Severino emigra. Leva consigo pouca coisa: um pôr de sol do Rio São Francisco, o cheiro dos oitis nas manhãs úmidas da Boa Vista, o apito de uma fábrica, uma tapioca da dona Joana, o choro sufocado do menino Ambrósio, um disco de Volta Seca e uma garrafinha de licor de genipapo.
Deixa muitas saudades.
Si o que eu to vendo é verdade
Si num mi falha os olhá
Tanto dinheiro na cuia
Nunca mais hei de juntá
Moço distinto obrigado
Deus lhe há de arrecompensá
Faltando poucos meses para completar oitenta anos de idade, Severino está renascendo. E deve o seu retorno à vida aos colegas da Oficina e ao menino Felipe Pena, seu professor, competente e magnânimo.
À Roberta Bomtempo e ao Miranda, Severino deve tudo isso e muito mais. Porque, com seu carinho e seu apreço, despertaram nele emoções há muito esquecidas e o impregnaram de uma energia mágica: a energia que move o sol e todas as estrelas: a sensação de estar vivo.
Notas:
1- As expressões “retirante às avessas” e “remando contra a corrente” são versos de João Cabral de Melo Neto em “ Morte e Vida Severina”.
2- Os versos do cantador foram escritos há alguns anos e fazem parte de um conto chamado “A Centenária”
3- Toritama é a cidade do interior de Pernambuco para onde se dirige Severino de Maria quando encontra o corpo de Severino Lavrador, que morreu de morte matada.

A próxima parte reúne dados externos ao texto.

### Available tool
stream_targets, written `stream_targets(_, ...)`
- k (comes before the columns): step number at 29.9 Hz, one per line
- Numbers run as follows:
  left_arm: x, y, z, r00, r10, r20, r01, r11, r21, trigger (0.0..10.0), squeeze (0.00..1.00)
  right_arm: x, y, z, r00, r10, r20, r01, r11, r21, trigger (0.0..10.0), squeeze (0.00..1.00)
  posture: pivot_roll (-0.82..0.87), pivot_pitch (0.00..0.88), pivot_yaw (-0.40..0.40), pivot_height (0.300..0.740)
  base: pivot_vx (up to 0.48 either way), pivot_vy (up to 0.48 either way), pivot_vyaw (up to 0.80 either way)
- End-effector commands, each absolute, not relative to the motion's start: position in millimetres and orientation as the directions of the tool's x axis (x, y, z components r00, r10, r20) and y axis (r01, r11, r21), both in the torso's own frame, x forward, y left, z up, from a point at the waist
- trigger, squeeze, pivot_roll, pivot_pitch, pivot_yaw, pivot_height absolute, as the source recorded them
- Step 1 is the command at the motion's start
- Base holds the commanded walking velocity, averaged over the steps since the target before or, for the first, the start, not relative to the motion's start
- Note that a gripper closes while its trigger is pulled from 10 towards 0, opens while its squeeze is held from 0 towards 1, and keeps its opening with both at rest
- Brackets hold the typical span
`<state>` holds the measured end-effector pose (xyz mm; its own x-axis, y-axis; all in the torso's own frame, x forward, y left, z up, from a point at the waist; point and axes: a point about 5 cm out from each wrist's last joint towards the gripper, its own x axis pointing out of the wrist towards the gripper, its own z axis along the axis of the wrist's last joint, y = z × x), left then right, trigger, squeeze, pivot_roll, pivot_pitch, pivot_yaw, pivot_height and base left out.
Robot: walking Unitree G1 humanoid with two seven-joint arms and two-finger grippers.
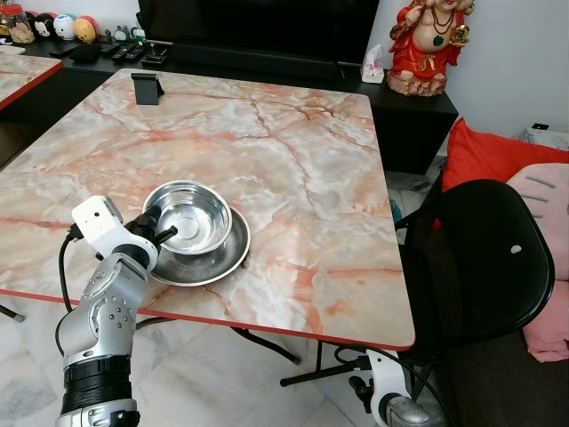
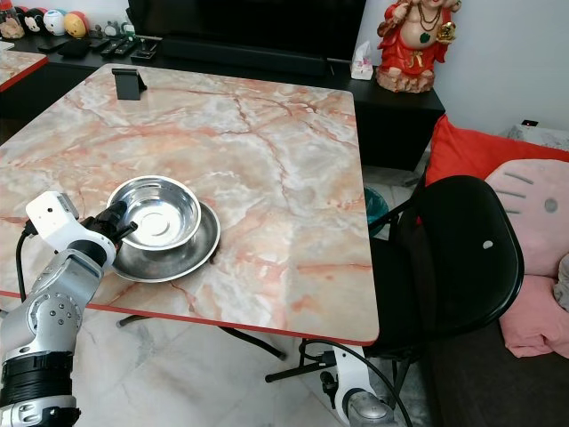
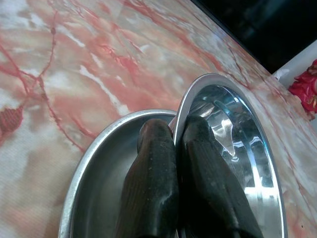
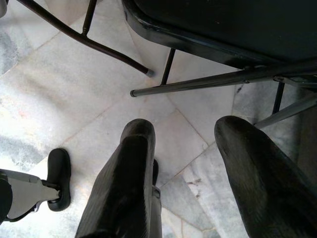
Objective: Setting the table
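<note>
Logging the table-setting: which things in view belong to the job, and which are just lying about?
Job: steel bowl, its rim pinched by the left gripper; steel plate under it; marble table.
Lying about: black stand, chair, red figurine, tissue box.

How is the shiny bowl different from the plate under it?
The bowl is deep with steep sides; the plate is shallow and wider. The bowl sits on top, tipped toward the far side; the plate lies flat on the table. The left gripper is shut on the bowl's rim, not the plate's. Both are round, bare metal.
</note>
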<state>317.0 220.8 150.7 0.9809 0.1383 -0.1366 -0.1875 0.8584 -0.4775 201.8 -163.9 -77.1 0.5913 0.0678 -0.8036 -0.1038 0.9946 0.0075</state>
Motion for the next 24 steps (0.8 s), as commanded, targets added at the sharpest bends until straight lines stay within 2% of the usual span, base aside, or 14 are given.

De “Morte e Vida Severina”
4- A frase “energia que move o sol e todas as estrelas” é uma adaptação dos versos de Dante, na Divina Comedia: “L’amor che tutto muove. L’amor che muove Il sole e le altre stelle”
Severino, que lindo! Quanto mais eu leio mais eu gosto. Do texto e do personagem! Parece que são muitas pessoas em uma só. Severino tem uma invejável capacidade de adaptação. Qualidade cada vez mais rara nos homens. Parabéns!

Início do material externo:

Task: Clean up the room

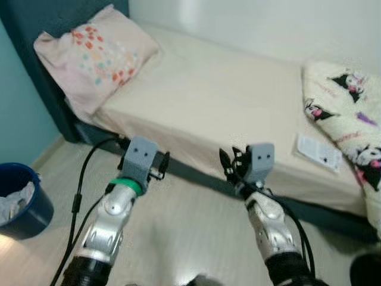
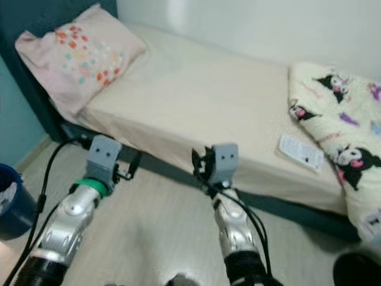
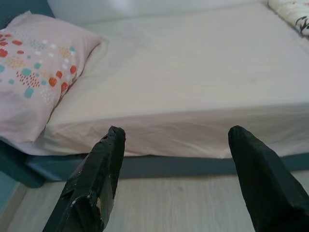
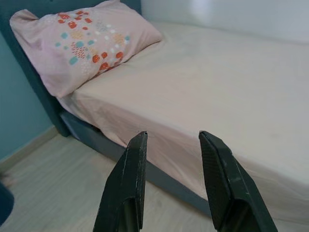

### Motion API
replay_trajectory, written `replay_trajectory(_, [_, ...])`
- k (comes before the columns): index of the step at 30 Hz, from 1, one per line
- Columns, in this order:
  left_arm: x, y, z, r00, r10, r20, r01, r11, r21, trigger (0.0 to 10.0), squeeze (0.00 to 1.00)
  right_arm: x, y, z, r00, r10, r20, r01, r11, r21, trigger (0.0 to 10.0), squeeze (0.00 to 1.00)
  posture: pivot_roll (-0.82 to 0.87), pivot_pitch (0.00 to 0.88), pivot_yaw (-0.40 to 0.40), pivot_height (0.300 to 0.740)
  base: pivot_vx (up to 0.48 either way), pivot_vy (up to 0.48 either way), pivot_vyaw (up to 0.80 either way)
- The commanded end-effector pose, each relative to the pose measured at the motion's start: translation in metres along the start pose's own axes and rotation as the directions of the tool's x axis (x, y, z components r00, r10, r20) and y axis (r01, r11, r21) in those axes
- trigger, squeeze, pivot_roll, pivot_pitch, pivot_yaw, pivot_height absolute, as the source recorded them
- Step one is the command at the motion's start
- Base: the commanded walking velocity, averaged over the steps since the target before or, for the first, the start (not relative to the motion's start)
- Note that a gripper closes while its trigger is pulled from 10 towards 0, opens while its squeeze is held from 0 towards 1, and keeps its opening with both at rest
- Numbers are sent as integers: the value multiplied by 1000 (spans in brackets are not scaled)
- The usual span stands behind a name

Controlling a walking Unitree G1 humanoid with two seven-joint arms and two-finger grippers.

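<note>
Ahead, a bed (image 1: 202, 101) with a pale bare sheet over a dark teal frame, its long axis running from the head end at far left to the foot end at right. At the head, a pink pillow (image 1: 89, 56) with coloured dots, leaning on the headboard. At the foot end, a cream fleece blanket (image 1: 351, 125) printed with cartoon figures, bunched and spilling over the edge toward the floor. Low at far left on the floor, a blue bin (image 1: 21, 199) holding crumpled white stuff. Near the blanket, on the sheet close to the mattress edge, a small white paper (image 1: 319, 152) lying flat, likely the thing to clear. Over the wooden floor just short of the bed edge, two pincers, both empty: left pincer (image 3: 178, 164) spread wide, right pincer (image 4: 171, 169) parted about halfway. Paper off to the right of both, clearly nearer the right pincer (image 1: 229, 162) than the left pincer (image 1: 159, 167), with the bin on the opposite side. Probably a reach rightward and up onto the mattress for the right arm.
</note>
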State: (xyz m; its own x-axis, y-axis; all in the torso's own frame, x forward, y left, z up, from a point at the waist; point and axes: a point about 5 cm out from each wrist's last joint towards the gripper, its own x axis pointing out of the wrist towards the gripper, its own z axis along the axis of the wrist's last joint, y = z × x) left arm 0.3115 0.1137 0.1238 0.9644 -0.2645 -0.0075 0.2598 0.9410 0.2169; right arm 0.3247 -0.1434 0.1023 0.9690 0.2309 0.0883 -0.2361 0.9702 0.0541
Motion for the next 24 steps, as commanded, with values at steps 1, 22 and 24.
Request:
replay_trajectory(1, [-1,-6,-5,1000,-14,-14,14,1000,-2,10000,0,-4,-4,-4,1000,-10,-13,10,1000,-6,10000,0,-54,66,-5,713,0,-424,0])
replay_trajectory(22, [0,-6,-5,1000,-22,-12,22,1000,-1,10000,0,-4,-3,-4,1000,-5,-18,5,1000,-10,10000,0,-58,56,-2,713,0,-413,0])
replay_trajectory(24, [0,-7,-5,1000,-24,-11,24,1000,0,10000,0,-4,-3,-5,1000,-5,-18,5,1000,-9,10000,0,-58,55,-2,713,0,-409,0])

ResponderExcluirSeverino....que lindas fotos. Imaginei uma casinha de porta e janela no interior do nordeste, a beira da estrada .... Essas pessoas, seus momentos. Cozinhando, simplesmente vendo o tempo passar na frente da casa, em um banco da igreja...
ResponderExcluirSeverino... que lindo texto. Imaginei os tantos retirantes, nordestinos que fizeram o caminho contrário de Severino, em busca das possibilidades da cidade grande. Um deles – Meu amado pai -Severino!
Severino Mandacaru! Agora, aos 80 anos. Amplie essa energia mágica e bote o seu bloco na rua.
O renascimento aos 80 anos é magnifíco. Sempre é tempo de recomeçar, ativar a mente, recordar memórias. Parabéns!